Neurogenesis in reorganized sensorimotor cortex after dorsal rhizotomy
All monkeys received two injections (100 mg/kg/injection, i.v.) of the thymidine analog BrdU to visualize dividing cells (Figs. 2, 3, 4). M503 was injected on days 23 and 28 after the DRL, M504 on days 14 and 21, and M605 on days 22 and 23. Monkey M606, which had no surgical procedures, was injected in an identical manner, on 2 consecutive days. Monkeys were perfused ∼4 weeks after their second BrdU injection (29 d for M503 and M504; 30 d for M605; and 34 d for M606).
Cells that had undergone mitotic division at the time of BrdU administration were BrdU positive, and cells that were BrdU positive that colabeled with NeuN, calbindin, GABA, or GAD67 were determined to be cells with a mature neuronal phenotype (Figs. 2, 3, 4).

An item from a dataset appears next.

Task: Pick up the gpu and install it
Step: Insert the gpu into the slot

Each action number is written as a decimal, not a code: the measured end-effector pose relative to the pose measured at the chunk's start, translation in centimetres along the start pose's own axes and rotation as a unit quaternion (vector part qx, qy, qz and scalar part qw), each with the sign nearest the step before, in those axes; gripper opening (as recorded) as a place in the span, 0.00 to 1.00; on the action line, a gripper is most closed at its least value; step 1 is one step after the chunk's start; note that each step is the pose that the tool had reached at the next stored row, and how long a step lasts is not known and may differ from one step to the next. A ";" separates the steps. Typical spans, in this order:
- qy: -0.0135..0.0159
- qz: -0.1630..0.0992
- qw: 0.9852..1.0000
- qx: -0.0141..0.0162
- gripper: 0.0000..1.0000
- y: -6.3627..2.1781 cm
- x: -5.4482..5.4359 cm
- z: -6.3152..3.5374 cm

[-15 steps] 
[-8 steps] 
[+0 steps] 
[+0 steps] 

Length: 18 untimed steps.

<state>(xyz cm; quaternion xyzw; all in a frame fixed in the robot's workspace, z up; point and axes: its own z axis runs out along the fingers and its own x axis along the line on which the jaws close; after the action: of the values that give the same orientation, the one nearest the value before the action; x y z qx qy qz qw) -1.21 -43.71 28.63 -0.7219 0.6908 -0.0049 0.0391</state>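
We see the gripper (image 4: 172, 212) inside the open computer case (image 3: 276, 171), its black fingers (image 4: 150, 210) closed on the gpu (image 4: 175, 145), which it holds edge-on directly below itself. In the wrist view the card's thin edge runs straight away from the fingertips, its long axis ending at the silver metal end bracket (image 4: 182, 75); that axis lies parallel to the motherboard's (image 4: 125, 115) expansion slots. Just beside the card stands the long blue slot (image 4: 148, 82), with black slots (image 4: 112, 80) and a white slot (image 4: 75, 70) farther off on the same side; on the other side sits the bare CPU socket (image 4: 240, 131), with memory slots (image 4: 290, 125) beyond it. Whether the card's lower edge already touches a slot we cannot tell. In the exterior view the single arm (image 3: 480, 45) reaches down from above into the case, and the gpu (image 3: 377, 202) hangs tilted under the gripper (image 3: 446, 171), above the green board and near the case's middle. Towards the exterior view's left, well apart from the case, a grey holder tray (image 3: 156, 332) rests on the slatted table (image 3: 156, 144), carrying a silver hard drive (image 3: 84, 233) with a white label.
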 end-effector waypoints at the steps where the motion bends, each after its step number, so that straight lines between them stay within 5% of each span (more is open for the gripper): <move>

Since injections of FR into somatosensory cortex (digits 4–5 representation) retrogradely labeled corticocortical pyramidal neurons within S1 cortex (i.e., Brodmann areas 3a, 3b, 1, and 2), FR also acted as a mature neuronal phenotypic marker in monkeys M503 and M504 (Fig. 4).
BrdU-, BrdU/NeuN-, and BrdU/CB-colabeled cells were counted in a series of sequential sections (taken every 480 μm in M503 and M504, and every 240 μm in M605) within the primary somatosensory and motor cortex (Fig. 5). Counts were made bilaterally in section series that passed through the regions of face, hand, and forearm representations. This included cortex (on the side contralateral to the lesion), which had reorganized topographically after the DRL (for a detailed description of topographic reorganization in this region, see Darian-Smith and Brown, 2000; and Darian-Smith and Ciferri, 2006). Though the side ipsilateral to the lesion was not directly affected by the DRL, callosal projections are known to link regions of hand representation in the two hemispheres, and callosal activation to the area from the first three digits was partially blocked after the injury. Thus, while we refer to the ipsilateral cortex as the normal or control side, it should be noted that the lesion had some effect, albeit subtle, on this hemisphere (Figs. 5, 6).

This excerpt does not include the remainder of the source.